* **Your task**
Go through the listing and state how many lines hold the string "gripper". Nothing else is needed.

Dataset extract Block Start

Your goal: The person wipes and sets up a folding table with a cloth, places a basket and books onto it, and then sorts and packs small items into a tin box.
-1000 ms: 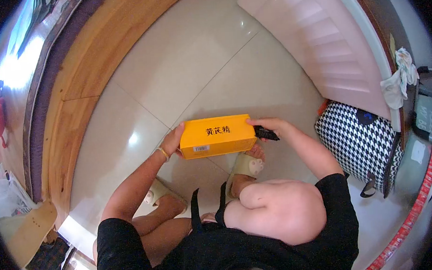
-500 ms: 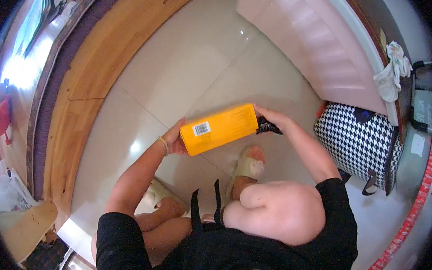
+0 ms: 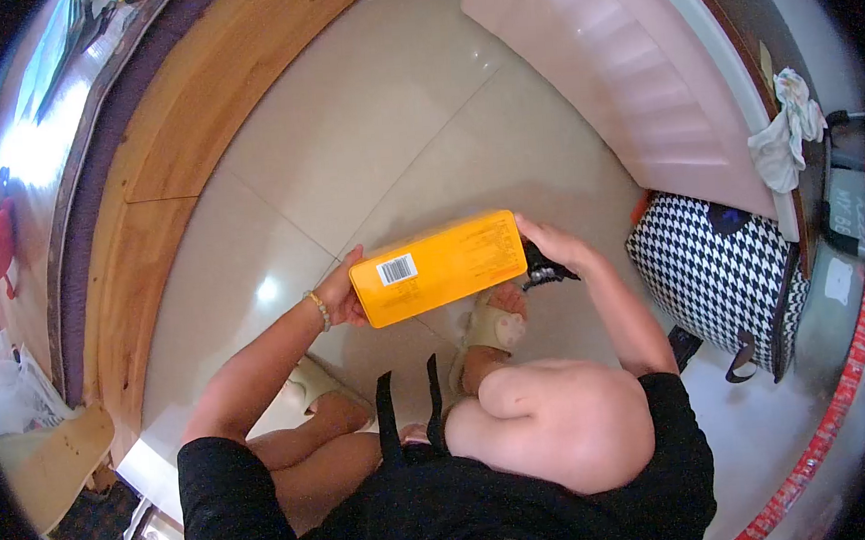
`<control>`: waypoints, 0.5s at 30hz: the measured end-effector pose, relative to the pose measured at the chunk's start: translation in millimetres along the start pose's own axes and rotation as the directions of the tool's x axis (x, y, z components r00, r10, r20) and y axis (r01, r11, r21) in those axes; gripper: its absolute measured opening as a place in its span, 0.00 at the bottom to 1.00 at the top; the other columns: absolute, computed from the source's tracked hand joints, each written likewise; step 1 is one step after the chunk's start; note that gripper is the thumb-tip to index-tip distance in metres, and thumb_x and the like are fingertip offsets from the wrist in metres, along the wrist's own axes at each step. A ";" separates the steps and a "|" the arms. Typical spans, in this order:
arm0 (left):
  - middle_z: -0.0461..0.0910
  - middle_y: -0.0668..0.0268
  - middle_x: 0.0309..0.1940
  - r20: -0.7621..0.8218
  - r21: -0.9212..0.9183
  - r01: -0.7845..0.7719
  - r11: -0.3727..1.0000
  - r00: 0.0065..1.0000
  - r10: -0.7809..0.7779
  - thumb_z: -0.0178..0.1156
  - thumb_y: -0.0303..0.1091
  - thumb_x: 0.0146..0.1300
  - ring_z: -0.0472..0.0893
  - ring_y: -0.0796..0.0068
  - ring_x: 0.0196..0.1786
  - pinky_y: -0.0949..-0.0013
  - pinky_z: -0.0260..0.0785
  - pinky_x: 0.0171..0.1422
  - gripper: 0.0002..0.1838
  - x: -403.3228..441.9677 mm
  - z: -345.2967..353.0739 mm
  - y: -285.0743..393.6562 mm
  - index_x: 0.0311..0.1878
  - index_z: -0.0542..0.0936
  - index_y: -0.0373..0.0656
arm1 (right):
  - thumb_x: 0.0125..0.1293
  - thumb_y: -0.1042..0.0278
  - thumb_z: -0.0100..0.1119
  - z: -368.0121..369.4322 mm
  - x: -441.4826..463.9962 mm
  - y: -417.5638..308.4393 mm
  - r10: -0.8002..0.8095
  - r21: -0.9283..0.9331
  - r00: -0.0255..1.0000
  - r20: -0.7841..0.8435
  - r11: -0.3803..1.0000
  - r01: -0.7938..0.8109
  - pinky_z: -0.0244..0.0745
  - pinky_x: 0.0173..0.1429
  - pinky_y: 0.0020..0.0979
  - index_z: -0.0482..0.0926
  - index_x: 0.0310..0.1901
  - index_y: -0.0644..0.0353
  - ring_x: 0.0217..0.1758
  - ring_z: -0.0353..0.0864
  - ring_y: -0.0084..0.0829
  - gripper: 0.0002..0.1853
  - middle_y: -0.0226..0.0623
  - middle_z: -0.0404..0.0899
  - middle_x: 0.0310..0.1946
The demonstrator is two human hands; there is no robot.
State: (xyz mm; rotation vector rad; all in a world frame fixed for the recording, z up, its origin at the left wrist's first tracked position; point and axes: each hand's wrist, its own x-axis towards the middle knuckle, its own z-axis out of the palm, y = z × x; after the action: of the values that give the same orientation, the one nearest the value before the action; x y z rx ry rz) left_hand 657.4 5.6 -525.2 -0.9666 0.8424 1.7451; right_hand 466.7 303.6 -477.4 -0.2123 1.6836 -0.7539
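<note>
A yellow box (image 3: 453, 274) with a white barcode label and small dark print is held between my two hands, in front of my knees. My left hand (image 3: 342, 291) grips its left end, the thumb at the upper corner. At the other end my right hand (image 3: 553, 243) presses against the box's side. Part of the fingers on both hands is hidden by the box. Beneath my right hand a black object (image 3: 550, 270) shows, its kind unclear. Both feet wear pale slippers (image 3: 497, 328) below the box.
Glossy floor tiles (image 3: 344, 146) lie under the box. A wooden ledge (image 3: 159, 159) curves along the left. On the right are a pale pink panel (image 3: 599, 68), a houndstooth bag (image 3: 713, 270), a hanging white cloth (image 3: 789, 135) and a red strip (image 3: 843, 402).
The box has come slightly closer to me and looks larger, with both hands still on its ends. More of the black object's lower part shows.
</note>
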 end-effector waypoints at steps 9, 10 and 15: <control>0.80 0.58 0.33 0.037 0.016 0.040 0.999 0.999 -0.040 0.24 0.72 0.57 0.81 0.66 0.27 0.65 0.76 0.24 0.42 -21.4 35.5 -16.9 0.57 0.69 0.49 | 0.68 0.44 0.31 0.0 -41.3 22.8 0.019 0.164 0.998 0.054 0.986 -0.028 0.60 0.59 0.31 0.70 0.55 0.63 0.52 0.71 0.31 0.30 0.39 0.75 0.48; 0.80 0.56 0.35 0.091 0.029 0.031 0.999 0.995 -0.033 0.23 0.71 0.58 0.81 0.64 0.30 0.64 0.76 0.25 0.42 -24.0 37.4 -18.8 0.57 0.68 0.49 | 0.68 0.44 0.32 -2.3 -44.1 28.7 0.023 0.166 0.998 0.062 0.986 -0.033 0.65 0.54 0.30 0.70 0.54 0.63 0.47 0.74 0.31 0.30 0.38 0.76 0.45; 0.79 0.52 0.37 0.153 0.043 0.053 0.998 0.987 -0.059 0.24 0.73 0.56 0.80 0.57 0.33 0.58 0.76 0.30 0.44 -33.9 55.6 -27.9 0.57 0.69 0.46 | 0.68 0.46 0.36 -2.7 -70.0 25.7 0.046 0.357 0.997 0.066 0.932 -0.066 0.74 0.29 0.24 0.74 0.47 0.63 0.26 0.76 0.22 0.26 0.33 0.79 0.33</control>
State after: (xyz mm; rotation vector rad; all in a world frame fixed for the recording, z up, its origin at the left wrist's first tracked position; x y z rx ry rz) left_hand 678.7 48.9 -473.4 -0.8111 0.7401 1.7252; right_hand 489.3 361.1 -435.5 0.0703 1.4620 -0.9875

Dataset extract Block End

* **Your response**
3